**Task prompt**
Below are the entries. Transcribe exactly the lines from the one with "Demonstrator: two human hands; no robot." through the one with "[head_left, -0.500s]", ends included, and leave out all others.

Data for this exercise Block Start

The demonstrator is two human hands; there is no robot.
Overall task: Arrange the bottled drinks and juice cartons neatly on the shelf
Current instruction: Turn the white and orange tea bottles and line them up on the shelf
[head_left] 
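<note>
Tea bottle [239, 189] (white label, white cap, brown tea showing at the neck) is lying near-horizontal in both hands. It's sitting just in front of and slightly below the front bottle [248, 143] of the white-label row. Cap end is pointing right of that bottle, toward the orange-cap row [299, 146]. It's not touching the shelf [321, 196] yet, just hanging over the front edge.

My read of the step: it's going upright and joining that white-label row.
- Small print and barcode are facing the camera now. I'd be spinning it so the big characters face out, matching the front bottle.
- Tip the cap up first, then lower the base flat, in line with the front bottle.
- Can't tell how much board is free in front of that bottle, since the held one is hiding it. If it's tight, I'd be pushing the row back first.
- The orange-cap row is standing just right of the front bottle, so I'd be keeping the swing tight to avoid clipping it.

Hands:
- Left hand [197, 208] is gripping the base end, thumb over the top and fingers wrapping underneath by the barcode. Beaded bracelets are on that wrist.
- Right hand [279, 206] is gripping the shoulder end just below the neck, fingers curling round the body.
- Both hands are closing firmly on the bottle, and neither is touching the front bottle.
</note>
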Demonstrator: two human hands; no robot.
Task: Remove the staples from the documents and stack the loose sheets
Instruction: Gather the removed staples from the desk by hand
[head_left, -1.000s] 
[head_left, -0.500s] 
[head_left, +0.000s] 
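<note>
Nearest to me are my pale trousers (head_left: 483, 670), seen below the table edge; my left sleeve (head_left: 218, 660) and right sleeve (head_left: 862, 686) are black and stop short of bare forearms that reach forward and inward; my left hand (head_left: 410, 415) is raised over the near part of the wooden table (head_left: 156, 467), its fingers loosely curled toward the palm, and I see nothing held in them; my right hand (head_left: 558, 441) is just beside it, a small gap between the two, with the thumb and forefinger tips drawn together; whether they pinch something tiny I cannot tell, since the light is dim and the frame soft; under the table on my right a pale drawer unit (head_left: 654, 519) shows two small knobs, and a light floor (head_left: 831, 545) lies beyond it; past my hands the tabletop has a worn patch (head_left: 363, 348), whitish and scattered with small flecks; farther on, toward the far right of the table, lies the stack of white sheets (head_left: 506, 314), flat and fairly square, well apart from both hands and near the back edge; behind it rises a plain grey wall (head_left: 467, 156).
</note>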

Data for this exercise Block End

**Answer space**
Demonstrator: two human hands; no robot.
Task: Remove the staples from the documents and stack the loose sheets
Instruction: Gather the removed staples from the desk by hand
[head_left, -1.000s] 
[head_left, -0.500s] 

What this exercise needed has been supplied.